All credit scoring models reward you for having a longer credit history. This can be a real plus to those age 50 and older, since you are likely to have a more established credit track record than someone in her 20s, 30s or 40s.

A word to the wise, though, about managing your credit cards in the context of your credit score. Even if you pay off a credit card in full, it's generally best to keep it open and not close the account. Closing credit cards can backfire on you, by decreasing the length of your credit history and raising your credit utilization ratio.

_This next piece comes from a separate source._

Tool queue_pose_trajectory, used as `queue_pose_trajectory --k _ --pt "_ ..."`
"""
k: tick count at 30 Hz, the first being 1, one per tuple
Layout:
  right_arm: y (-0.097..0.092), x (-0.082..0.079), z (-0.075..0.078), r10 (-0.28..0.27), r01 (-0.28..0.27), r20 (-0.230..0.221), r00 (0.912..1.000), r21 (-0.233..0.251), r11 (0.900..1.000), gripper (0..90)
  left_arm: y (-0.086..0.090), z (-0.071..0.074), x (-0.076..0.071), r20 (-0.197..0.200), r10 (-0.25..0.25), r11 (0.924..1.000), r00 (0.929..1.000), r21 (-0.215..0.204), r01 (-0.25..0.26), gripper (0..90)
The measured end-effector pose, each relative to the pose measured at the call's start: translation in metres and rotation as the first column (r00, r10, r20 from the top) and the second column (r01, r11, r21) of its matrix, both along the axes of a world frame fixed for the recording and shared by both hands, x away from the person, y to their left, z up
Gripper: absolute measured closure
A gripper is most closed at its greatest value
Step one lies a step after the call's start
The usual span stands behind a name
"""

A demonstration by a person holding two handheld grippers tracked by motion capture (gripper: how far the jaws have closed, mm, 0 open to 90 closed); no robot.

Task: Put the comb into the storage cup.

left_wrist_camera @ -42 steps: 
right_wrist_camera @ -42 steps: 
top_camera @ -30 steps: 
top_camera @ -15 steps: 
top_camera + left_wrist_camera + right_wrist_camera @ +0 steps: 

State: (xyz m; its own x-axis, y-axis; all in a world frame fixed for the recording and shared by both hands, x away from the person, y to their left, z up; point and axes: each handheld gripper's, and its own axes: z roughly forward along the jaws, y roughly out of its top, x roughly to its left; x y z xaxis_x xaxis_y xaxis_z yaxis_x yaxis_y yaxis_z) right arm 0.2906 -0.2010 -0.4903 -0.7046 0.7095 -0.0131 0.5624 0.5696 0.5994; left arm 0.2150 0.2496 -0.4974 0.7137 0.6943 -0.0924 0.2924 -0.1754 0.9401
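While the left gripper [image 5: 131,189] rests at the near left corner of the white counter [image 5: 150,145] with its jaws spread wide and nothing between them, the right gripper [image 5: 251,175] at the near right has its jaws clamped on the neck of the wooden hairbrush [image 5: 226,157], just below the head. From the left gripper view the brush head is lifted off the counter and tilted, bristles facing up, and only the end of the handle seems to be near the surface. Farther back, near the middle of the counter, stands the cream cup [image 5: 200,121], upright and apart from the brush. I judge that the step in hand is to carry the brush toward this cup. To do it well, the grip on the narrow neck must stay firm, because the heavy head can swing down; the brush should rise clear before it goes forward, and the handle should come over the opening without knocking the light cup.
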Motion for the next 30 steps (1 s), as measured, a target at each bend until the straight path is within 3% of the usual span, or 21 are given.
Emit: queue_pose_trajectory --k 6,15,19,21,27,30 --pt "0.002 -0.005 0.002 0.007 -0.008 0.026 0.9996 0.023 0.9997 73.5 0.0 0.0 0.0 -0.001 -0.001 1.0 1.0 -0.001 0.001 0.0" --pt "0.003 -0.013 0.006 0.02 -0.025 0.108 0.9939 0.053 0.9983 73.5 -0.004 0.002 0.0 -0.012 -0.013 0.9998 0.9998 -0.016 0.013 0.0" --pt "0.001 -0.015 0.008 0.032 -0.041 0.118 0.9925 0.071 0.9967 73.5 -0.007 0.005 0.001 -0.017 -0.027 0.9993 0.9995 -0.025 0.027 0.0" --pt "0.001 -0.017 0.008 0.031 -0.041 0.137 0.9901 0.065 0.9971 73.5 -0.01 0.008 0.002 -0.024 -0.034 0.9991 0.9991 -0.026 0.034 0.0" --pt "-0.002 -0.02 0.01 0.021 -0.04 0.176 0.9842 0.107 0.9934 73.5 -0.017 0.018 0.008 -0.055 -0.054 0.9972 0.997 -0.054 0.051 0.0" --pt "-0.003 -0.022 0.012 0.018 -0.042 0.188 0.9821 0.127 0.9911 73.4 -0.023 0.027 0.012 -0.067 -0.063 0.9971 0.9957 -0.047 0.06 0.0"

If you'll be applying for credit anytime in the next year, shutting down existing credit cards could hurt your FICO score. But if don't trust yourself with your credit cards, and they might tempt you, simply put them away — in the attic, basement, a safe or even the freezer!

As an even more drastic step, you can also cut up a credit card you won't be using, and still leave the account open. Just recognize, however, that taking the scissors to your Visa or MasterCard says more about you than it does about that piece of plastic. Credit cards aren't inherently bad or evil. It's our own inability to manage credit wisely that gets us into trouble.

Mix of credit: 10 percent of your credit score
The credit-scoring world also rewards you for showing that you can responsibly juggle multiple forms of credit. Thus, your score will be higher if your credit files include various types of credit, such as a mortgage loan, an installment loan (like a student loan or auto loan) and credit cards. Again, as long as you pay all these obligations on time, you'll boost your credit rating in this category.

Inquiries or new credit: 10 percent of your credit score
A "hard" inquiry is triggered on your credit report whenever you seek credit or apply for a loan. Inquiries remain on your credit reports for two years. For the purpose of calculating your FICO scores, inquiries count against you for one year.

Various experts have estimated that a single inquiry can lower your credit score by anywhere from five points to 35 points. I once had an inquiry lower my credit score by 14 points.  So only apply for credit when you really need it. And skip those department store credit card offers; they just generate inquiries.

A "soft" inquiry, like checking your own credit report, does not hurt your credit score.  You can — and should — check your credit reports from each of the three main credit bureaus at least once a year. You can get your Equifax, Experian and TransUnion credit reports free of charge annually at AnnualCreditReport.com.

You should also know that factors such as your income, race, age, gender or marital status play no role whatsoever in computing your credit scores. In fact, federal law prohibits the use of race, age, nationality, religion, sex or marital status in credit scoring.